» **Work item**: Beginning at the line that contains "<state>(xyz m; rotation", transcribe every line up to the last one in the material below. Include no other lines.

» **Data**:
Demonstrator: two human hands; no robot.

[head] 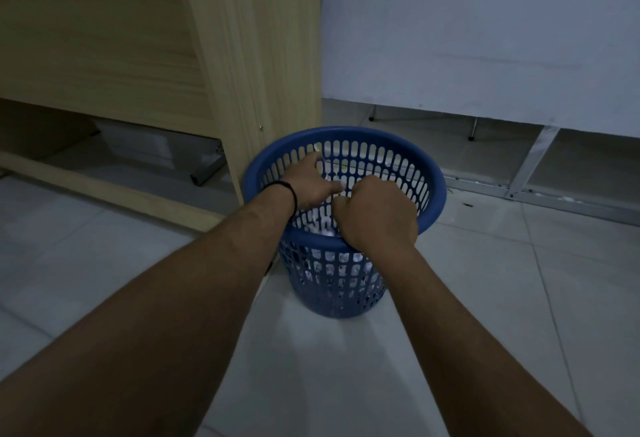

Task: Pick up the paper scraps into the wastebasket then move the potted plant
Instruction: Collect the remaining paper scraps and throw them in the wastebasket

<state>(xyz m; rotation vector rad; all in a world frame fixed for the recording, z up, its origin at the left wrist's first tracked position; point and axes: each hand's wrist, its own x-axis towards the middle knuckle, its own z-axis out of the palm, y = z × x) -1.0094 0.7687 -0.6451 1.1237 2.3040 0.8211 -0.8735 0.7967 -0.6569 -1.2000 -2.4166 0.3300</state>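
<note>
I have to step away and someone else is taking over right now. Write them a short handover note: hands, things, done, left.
Left hand: over the blue wastebasket, fingers curled; whether it holds paper cannot be told.
Right hand: fisted over the near rim; contents hidden.
White paper scraps already lie in the basket, which stands on the tiled floor beside the wooden desk leg.
Left: finish dropping, check for stray scraps, then move the potted plant, which is out of view.
</note>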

» **Task output**:
<state>(xyz m; rotation vector rad; all in a world frame fixed for the recording, z up, its origin at the left wrist's first tracked position; point and axes: each hand's wrist, its own x-axis towards the middle knuckle, its own z-axis out of the palm, y = z × x) -1.0094 0.7687 -0.6451 1.1237 2.3040 0.8211 -0.8735 0.7967 -0.6569 -1.2000 -2.4166 0.3300</state>
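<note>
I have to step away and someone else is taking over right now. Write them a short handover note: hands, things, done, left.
Left hand: over the blue wastebasket, fingers curled; whether it holds paper cannot be told.
Right hand: fisted over the near rim; contents hidden.
White paper scraps already lie in the basket, which stands on the tiled floor beside the wooden desk leg.
Left: finish dropping, check for stray scraps, then move the potted plant, which is out of view.
</note>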

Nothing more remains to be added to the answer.